As Kitchloo was present in the town throughout the incidents, locals hold him responsible for all that unfolded. Kitchloo kept the then Deputy Commissioner Chaudhary Saleem Mohammad, Senior Superintendent of Police Sunil Gupta and a 200-strong police force inactive at the Dak Bungalow while mayhem was unleashed from 10 am to 7.40 pm on August 9, Eid day. The Sashastra Seema Bal post in Kishtwar reportedly told the SIT appointed to probe the violence that they had specific orders not to intervene in the arson and looting.

 

An armoury owned by Kitchloo’s relatives was allowed to be looted by opening the iron gates (there is no evidence of the gates being forced open) and 35000 cartridges and 42 rifles were taken. So far, only 22 rifles have been recovered and 11 persons booked.
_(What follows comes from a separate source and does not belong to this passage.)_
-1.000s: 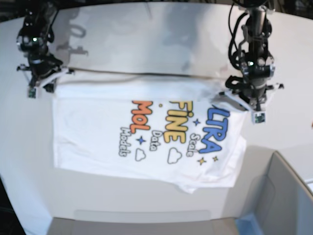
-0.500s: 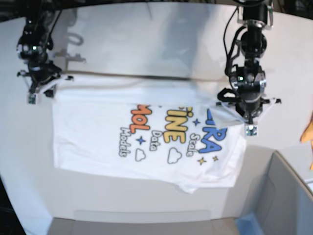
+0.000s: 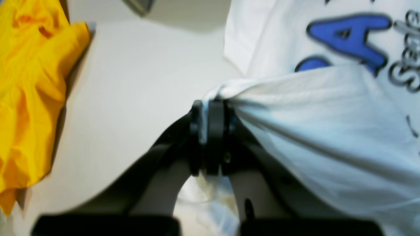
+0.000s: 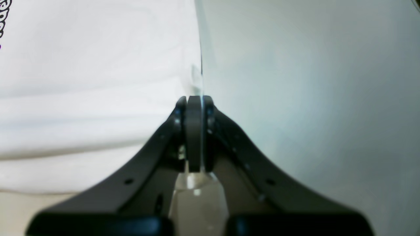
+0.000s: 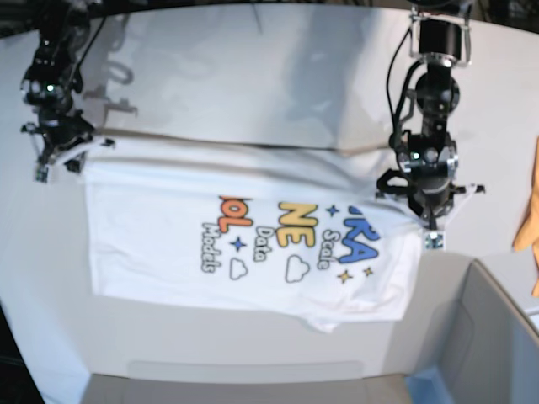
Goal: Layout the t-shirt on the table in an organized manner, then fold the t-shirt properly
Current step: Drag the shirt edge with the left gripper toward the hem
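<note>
The white t-shirt (image 5: 244,252) lies on the white table (image 5: 253,67), and its far part is folded over the print, so only the ends of the coloured words show. At the shirt's right corner, my left gripper (image 5: 429,225) is shut on a bunched corner of cloth. The left wrist view shows this left gripper (image 3: 210,106) pinching the fabric just below the blue letter A (image 3: 347,36). My right gripper (image 5: 55,158) is shut on the left corner. In the right wrist view the right gripper (image 4: 194,101) clamps the thin edge of the t-shirt (image 4: 92,82).
An orange cloth (image 5: 530,219) hangs at the table's right edge and appears large in the left wrist view as the orange cloth (image 3: 29,82). A grey bin (image 5: 497,337) with a blue corner stands at the near right.
Both grippers have kept their grip. The folded-over flap now covers more of the print. The left gripper has moved toward the near edge and the right gripper slightly left.
</note>
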`<action>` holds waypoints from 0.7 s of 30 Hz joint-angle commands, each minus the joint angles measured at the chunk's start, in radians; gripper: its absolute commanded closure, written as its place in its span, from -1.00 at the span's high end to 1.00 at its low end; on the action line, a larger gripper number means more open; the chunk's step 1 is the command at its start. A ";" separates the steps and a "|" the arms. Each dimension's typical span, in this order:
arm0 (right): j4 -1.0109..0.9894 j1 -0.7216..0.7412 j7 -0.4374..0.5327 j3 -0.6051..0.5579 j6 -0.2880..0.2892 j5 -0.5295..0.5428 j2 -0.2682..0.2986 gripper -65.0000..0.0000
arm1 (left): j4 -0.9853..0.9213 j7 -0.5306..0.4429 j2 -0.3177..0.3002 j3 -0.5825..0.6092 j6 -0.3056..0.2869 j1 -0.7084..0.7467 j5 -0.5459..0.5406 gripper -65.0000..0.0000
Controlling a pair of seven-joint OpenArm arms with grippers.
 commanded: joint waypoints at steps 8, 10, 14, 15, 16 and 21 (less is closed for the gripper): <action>-0.052 0.008 0.023 0.007 -0.004 -0.002 0.016 -1.00 | -0.126 -0.026 -0.012 0.150 0.011 -0.093 0.022 -0.99; -0.052 0.008 0.023 0.007 -0.004 -0.002 0.016 -1.00 | -0.139 -0.035 -0.012 0.149 0.011 -0.104 0.022 -0.99; -0.052 0.008 0.023 0.007 -0.004 -0.002 0.019 -1.00 | -0.139 -0.079 -0.012 0.149 0.011 -0.104 0.022 -0.98; -0.052 0.008 0.023 0.009 -0.004 -0.002 0.019 -1.00 | -0.143 -0.084 -0.012 0.152 0.011 -0.104 0.022 -0.98; -0.052 0.008 0.023 0.009 -0.004 -0.002 0.019 -1.00 | -0.157 -0.087 -0.012 0.155 0.011 -0.104 0.022 -0.98; -0.054 0.024 0.023 0.009 -0.004 -0.002 0.016 -1.00 | -0.287 -0.161 -0.006 0.156 0.011 -0.136 0.022 -0.98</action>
The blatant nature of the violence – with shops and markets owned by Hindus reduced to ashes in minutes with no response from the police and administration – forced the Chief Minister to take Kitchloo’s resignation on August 12; the Deputy Commissioner and Senior Superintendent of Police were transferred within 24 hours.

 

But the State Government indulged in a misinformation campaign to keep Parliament and the Prime Minister in the dark regarding events in the district, and the Army could enter only at 7.40 pm. The people alleged that the administration transported miscreants outside the district.

 

Ostensibly, the violence began a little after 10 a.m. in the Hindu-dominated Kuleed Chowk area after a local BJP leader Sunil Sharma was returning home after bringing some emergency medicines for his family, and was stopped by a 1,500-strong procession headed for Eid prayers at the Chowgan ground. Eid processions have never taken this route in the past, but Hindus stoutly deny that this sparked off any incident.

 

Instead, they claim, the brahmin mohalla heard loudspeakers making objectionable calls, as a consequence of which Hindu shops and businesses were attacked with stones and petrol bombs. In all, over 100 shops and a similar number of private cars and other vehicles were reduced to a cinder by the time the Rashtriya Rifles’ units 11RR, 8RR and 17RR entered the town.


For years, rich and influential Muslims have been putting immense pressure on rich Hindu families to sell their properties in prime locations in the district to them, and move out. These properties were gutted in the recent violence with the intention of impoverishing and demoralizing the Hindu community.

 

Kishtwar residents demand that Jammu’s connectivity with Himachal Pradesh should be improved, a demand persistently been made by Ladakh, to give India a fighting chance to hold on to the region. If Hindus are expelled from Kishtwar, the road to Greater Kashmir will be clear. To save the State, India must strengthen the VDCs and provide them with sophisticated weapons in place of the obsolete 303 rifles.